Além disso, temos institutos de pesquisa que desenvolvem trabalhos científicos para além dos padrões comuns da ciência mundial. Como exemplo, a Fundação Osvaldo Cruz (Fiocruz), uma instituição secular genuinamente brasileira que tem contribuído para saúde pública brasileira com descobertas científicas, produção de vacinas e medicamentos etc. A Fiocruz vem transformando as nossas vidas por gerações. Sim, estou falando de gerações, pois foi devido ao combate ferrenho contra a peste bubônica que ela nasceu em 1900, com a produção de soros contra esse mal. Mas não se resumiu a isso, que já foi muito, pois poucos anos depois, em 1903, o pesquisador Oswaldo Cruz (nome hoje da Fundação) foi nomeado Diretor Geral de Saúde Pública e avançou com campanhas de saneamento no Rio de Janeiro no combate à febre amarela, peste bubônica, varíola e outras doenças. Esse seu trabalho levou à erradicação da febre amarela no Rio de Janeiro em 1907. Poucos anos depois, em 1910, Oswaldo Cruz e outros brilhantes cientistas foram à Amazônia a fim de erradicar a malária, onde não obtiveram êxito, porém, conseguiram eliminar a febre amarela no Pará.

Esse princípio glorioso, embora conturbado, pois foi também o período da chamada "revolta da vacina", deu um pontapé para que a Fiocruz expandisse nacionalmente, colaborando para a estabilidade social que obtivemos, embora não a percebamos claramente.
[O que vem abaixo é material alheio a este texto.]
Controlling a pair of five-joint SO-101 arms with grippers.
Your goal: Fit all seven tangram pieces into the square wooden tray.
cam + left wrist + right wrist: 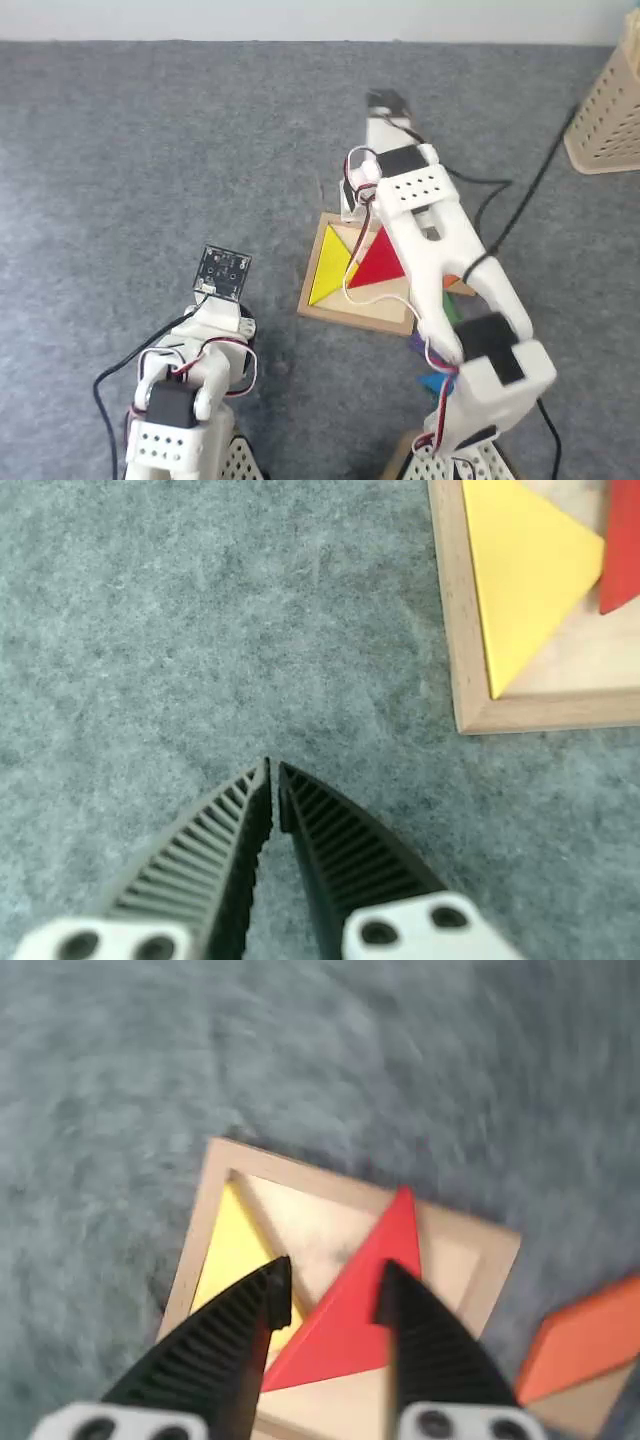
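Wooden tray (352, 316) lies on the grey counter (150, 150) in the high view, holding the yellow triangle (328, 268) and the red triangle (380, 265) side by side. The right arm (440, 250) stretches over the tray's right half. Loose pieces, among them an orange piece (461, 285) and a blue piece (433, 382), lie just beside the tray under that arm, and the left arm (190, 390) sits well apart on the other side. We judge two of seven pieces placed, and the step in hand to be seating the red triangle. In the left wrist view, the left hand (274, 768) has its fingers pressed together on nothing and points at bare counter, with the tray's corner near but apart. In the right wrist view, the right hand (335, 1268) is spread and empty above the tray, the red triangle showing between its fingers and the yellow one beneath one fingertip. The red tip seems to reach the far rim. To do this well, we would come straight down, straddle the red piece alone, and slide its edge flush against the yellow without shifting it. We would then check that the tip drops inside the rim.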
Quando as pessoas tomam o sal híbrido Mefas, para combate à malária, talvez não saibam que foi a Fundação que o desenvolveu, assim como criou a vacina contra a fascioloses, o diagnóstico da tuberculose, o método que permite a confirmação do diagnóstico do HIV em cerca 20 minutos, entre outras façanhas. Em 2006, a Fiocruz recebeu nada menos que o Prêmio Mundial de Excelência em Saúde Pública, concedido pela Federação Mundial de Associações de Saúde Pública.
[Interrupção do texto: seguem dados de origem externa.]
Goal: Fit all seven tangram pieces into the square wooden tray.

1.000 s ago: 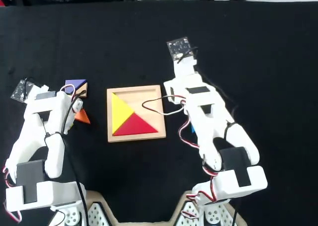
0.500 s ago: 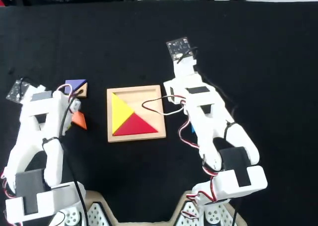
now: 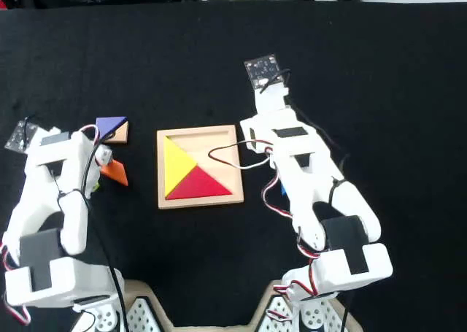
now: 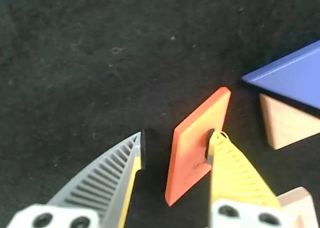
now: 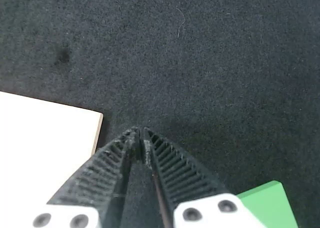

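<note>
Left arm (image 3: pixel 55 193): has swung outward toward the desk's left edge over the last second, its wrist now further from the tray. Orange piece (image 3: pixel 115 173): shifted slightly left with it and turned. Right arm (image 3: pixel 310 179): unchanged.

Left gripper (image 4: pixel 175 140): held low over the black desk (image 3: pixel 379 69), fingers (image 4: pixel 112 175) spread apart. The orange piece lies between them, touching the inner pad of one finger and apart from the other.

Right gripper (image 5: pixel 139 135): arm folded forward beside the tray's right edge. Its fingers are closed together on nothing, tips just off a corner of the tray.

Tray (image 3: pixel 197 130): square, wooden, at desk centre between the two arms. It holds a yellow triangle (image 3: pixel 175 163) on the left side and a red triangle (image 3: pixel 201 182) on the near side, the two meeting along a diagonal. The far and right parts of the floor are bare wood.

Loose pieces, left of the tray: the orange piece, well apart from the tray's left rim; a blue triangle (image 3: pixel 109 125) lying over a plain wooden piece (image 3: pixel 121 135) further back.

Loose pieces, right side: a green piece (image 5: pixel 267 203) near the right gripper.

Open room: a wide stretch of bare desk beyond the tray and to the far right, and a clear gap between the tray's left rim and the orange piece.
</note>
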You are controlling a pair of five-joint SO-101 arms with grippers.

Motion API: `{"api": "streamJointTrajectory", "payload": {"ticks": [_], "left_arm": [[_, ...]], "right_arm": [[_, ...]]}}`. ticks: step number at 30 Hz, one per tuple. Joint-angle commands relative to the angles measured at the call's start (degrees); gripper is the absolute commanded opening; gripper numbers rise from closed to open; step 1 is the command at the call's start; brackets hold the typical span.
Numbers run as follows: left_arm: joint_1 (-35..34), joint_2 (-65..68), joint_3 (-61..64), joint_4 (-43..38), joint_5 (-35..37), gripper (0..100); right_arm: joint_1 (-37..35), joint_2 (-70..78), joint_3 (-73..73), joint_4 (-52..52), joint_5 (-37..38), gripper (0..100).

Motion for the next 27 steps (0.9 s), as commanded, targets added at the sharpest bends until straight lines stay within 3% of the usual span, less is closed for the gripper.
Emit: {"api": "streamJointTrajectory", "payload": {"ticks": [1, 6, 12, 19, 27], "left_arm": [[3.1, 2.6, -1.5, 0.0, -0.6, 22], [3.5, 5.7, -4.4, 0.0, -0.5, 21], [3.8, 9.4, -8.8, 0.1, -0.7, 11], [3.8, 9.3, -9.8, 0.2, -0.8, 11], [4.0, -2.6, -14.2, 12.0, -1.7, 11]], "right_arm": [[-0.8, -0.1, -3.6, -0.1, 0.5, 1.1], [-0.8, -0.1, -3.6, -0.1, 0.5, 1.1], [-0.8, -0.1, -3.5, -0.1, 0.5, 1.1], [-0.8, -0.1, -3.5, -0.1, 0.5, 1.1], [-0.8, -0.1, -3.5, -0.1, 0.5, 1.1]]}}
Com tudo isso que mostrei, fica um pouco mais claro que a Fiocruz comemora 120 anos de contribuições científicas nas áreas da ciência da saúde e, como podemos esperar, está à frente contra essa pandemia provocada pelo novo coronavírus, que tem aterrorizado o mundo.
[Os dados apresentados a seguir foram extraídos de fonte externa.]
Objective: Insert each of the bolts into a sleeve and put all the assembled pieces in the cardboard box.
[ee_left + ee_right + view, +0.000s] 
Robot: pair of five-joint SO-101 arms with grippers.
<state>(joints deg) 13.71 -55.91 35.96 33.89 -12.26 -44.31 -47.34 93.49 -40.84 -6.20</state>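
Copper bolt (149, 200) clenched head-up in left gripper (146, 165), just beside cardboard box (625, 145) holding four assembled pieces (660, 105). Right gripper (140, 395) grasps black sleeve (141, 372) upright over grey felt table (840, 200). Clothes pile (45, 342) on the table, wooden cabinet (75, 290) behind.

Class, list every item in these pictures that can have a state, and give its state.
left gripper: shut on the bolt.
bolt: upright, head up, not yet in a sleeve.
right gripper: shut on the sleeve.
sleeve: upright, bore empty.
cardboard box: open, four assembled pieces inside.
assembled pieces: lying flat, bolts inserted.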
E não pense que a ciência do Brasil se resume a Fiocruz. Embora ela seja uma de nossas pérolas, não é única. Quem não conhece o Instituto Butantan? Basta dar um simples "google" que aparecerá uma quantidade enorme de informações sobre esse instituto e sua contribuição para a saúde pública brasileira —que também está sempre à frente quando precisamos, como agora no combate ao coronavírus.

Temos outros institutos de pesquisa respeitabilíssimos e universidades públicas do mais alto padrão que ultrapassam a fronteira da saúde pública. Posso citar rapidamente a Embrapa (Empresa Brasileira de Pesquisa Agropecuária), com o grande trabalho de desenvolvimento tecnológico que favorece aos produtores nacionais produzirem mais com menos gastos e menor utilização de espaço, contribuindo assim com o meio ambiente e economicamente. Enfim, podendo servir para a vida além da humana.

Mas como temos tantas riquezas e ainda padecemos tanto?

Provavelmente pela falta de aproximação social com esses desenvolvimentos científicos e tecnológicos. Isso, consequentemente, torna toda a estrutura humana e cientifica frágil. Dessa forma, em qualquer instabilidade política que o Brasil sofra, os pontos que são afetados são aqueles que a população não "dá importância", como a ciência, os universos do conhecimento acadêmico. Por fim, a popularização do desenvolvimento científico e interação social com a ciência vão fazer com o Brasil seja uma potência social e financeiramente, tendo como eixo central a ciência.